The keyboard pieces are quite different in character. "His overriding compositional premise was the infusion of drama into all genres of music, a notion that stems from his contact with the literary ‘Sturm und Drang’ ", writes Kraus scholar Bertil van Boer in the article on Kraus in the New Grove (he also wrote the liner notes in the booklet). That sense of drama is most obvious in the two sonatas. The fast movements are bold and imaginative and harmonically often surprising, whereas in the adagio of the Sonata in E we meet the influence of Carl Philipp Emanuel Bach and the ‘Empfindsamkeit’.

Themes with variations were very popular in the second half of the 18th century, and Kraus seems to have liked them particularly: not only the Scherzo con variazioni, but also the opening Rondo in F and the Swedish Dance belong to that genre.

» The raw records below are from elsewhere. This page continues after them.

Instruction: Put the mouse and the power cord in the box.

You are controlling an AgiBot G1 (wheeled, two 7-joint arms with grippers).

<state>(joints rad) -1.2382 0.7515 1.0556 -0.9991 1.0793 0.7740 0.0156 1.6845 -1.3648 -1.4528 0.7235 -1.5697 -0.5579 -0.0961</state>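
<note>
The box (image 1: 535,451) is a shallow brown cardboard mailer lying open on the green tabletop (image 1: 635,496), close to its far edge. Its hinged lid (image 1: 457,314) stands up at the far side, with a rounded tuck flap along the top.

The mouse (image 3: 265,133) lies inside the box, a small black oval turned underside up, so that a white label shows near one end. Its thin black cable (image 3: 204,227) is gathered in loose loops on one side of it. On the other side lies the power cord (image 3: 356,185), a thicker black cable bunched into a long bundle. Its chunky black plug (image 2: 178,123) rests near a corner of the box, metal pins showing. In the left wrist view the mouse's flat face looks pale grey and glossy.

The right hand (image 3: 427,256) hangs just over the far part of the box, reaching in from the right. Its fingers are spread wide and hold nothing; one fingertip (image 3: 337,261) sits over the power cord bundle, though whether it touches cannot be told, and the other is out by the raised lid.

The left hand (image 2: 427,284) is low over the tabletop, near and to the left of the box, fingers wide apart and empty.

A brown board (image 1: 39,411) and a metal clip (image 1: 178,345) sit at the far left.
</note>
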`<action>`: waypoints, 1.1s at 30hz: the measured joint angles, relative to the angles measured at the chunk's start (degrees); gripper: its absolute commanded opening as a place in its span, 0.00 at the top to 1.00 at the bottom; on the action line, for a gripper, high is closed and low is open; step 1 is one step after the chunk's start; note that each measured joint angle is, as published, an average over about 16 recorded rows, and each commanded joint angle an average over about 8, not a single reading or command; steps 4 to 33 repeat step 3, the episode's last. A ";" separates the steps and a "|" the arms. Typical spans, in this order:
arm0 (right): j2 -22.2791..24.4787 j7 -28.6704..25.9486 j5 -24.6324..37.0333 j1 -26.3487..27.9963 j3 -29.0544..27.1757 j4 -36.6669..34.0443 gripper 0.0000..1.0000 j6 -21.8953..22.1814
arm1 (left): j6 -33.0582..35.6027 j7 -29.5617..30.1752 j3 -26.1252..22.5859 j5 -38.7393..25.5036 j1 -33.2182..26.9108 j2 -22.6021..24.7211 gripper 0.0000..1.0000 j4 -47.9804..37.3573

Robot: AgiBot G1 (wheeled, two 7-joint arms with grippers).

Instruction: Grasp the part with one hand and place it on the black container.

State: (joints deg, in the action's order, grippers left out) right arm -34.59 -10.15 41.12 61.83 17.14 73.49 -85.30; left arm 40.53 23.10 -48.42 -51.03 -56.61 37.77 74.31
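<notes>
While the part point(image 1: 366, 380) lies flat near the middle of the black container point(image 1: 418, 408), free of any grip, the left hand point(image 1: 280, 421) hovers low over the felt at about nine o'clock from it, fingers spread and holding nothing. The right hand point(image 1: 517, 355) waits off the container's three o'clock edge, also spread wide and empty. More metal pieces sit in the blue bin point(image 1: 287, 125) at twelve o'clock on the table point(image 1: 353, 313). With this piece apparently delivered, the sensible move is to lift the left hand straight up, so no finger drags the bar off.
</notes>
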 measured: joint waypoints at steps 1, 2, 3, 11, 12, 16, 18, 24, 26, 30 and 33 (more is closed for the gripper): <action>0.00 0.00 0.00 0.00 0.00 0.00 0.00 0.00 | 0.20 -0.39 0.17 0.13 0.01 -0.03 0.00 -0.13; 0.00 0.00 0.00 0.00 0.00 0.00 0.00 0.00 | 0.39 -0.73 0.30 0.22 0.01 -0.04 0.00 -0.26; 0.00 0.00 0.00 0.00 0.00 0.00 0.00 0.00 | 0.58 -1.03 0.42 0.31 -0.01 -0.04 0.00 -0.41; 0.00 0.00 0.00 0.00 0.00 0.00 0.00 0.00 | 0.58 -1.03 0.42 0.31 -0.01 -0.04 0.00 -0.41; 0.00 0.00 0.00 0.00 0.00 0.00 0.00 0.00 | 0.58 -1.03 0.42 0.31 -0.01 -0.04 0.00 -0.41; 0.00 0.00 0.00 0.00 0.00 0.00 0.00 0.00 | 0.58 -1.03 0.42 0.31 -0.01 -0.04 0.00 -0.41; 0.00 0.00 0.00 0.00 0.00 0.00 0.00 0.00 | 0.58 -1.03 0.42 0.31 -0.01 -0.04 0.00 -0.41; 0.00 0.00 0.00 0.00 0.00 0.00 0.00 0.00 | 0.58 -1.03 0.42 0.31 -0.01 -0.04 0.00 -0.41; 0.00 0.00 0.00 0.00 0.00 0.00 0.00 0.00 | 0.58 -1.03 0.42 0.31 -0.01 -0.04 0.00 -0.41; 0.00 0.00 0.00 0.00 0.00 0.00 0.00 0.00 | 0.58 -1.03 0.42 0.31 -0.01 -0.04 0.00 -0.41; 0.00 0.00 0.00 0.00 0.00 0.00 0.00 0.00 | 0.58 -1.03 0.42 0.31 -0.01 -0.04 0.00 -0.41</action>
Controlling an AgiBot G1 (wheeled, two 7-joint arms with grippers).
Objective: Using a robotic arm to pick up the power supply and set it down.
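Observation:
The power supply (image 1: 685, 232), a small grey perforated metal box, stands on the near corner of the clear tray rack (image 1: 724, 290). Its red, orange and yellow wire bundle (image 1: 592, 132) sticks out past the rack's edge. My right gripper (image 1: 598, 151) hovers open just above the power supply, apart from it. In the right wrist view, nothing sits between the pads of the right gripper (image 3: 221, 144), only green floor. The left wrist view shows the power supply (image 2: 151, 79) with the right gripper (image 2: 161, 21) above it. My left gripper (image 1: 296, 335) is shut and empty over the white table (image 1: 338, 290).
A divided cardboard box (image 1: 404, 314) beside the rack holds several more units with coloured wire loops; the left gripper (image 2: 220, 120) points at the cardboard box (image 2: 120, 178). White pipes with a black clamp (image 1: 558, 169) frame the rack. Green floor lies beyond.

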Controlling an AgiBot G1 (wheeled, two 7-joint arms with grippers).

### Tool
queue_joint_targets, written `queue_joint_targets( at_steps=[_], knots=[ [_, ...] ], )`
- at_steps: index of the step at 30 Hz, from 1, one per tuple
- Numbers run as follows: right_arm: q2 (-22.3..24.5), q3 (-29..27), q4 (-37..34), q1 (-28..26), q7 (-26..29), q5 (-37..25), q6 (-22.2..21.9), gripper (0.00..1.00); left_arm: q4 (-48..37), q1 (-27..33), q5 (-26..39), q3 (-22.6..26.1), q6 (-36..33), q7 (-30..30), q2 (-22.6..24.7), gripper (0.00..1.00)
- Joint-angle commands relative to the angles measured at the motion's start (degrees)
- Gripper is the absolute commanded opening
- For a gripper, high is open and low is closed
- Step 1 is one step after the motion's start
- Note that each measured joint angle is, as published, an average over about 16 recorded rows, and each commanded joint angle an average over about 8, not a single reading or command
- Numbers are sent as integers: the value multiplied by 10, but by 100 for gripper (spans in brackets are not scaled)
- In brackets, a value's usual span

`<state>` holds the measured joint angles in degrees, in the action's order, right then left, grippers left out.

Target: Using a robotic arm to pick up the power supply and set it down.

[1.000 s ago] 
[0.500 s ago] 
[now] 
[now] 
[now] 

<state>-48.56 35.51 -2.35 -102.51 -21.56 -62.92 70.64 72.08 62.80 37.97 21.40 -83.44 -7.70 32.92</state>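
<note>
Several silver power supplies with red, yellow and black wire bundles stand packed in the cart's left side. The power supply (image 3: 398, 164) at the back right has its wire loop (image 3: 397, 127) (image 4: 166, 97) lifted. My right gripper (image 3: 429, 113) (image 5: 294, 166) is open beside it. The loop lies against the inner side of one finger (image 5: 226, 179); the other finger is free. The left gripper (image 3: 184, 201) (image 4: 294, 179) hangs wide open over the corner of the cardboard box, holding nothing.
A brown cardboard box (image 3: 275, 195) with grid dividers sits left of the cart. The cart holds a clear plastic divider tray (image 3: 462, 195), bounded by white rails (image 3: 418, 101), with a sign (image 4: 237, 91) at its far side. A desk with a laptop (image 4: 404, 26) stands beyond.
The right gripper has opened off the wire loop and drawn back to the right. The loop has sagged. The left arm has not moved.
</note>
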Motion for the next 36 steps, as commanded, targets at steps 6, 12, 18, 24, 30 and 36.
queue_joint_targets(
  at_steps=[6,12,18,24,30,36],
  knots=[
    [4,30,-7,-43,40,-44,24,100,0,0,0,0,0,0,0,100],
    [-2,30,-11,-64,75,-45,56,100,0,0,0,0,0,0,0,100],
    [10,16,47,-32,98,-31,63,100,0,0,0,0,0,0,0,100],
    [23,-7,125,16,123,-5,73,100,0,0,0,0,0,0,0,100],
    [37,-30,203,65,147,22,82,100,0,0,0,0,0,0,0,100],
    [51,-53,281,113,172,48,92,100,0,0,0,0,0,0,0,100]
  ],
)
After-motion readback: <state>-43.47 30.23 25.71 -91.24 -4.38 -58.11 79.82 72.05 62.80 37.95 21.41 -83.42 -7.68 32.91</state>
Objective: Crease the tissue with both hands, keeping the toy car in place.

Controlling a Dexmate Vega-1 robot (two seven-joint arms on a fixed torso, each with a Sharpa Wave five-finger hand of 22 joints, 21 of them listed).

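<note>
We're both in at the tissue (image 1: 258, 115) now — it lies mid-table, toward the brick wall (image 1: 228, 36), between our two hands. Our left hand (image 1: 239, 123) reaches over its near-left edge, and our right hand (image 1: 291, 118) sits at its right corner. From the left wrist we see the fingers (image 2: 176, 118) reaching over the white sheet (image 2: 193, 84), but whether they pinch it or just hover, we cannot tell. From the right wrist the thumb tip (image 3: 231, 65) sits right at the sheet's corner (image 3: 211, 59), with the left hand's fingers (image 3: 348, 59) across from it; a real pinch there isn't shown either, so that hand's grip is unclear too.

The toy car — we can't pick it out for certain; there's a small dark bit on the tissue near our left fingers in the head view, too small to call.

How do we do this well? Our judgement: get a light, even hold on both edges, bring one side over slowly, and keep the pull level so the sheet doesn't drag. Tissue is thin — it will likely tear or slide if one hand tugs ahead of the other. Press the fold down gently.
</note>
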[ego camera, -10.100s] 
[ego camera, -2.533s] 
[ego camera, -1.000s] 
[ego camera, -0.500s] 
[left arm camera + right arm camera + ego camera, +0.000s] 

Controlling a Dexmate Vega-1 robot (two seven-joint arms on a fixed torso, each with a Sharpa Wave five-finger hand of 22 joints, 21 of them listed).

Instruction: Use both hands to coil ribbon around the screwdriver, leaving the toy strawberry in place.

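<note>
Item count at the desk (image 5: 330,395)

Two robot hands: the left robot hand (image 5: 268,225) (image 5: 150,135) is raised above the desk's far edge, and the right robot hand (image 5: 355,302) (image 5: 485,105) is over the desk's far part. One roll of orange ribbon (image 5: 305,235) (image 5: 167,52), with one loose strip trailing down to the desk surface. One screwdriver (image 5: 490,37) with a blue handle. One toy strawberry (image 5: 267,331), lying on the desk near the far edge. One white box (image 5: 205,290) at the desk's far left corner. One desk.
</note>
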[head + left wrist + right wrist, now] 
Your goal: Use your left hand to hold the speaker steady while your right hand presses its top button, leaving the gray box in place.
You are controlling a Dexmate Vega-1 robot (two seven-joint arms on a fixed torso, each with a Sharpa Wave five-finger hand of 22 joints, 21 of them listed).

And both sonatas contain an ‘andante con variazione’.

Quite peculiar are the ‘Zwei kuriose Minuetten’ which close the recording. "According to the sole source, it was written in 1780 as a musical joke and sent to J. S. Bach’s biographer, Johann Nikolaus Forkel, with whom Kraus had debated the merits of early music when he was in Göttingen" (Bertil van Boer in the liner notes). The first menuet is a parody of a menuet from the ‘Notenbüchlein vor Anna Magdalena Bach’. The second one contains deliberate compositional errors to portray an incompetent composer.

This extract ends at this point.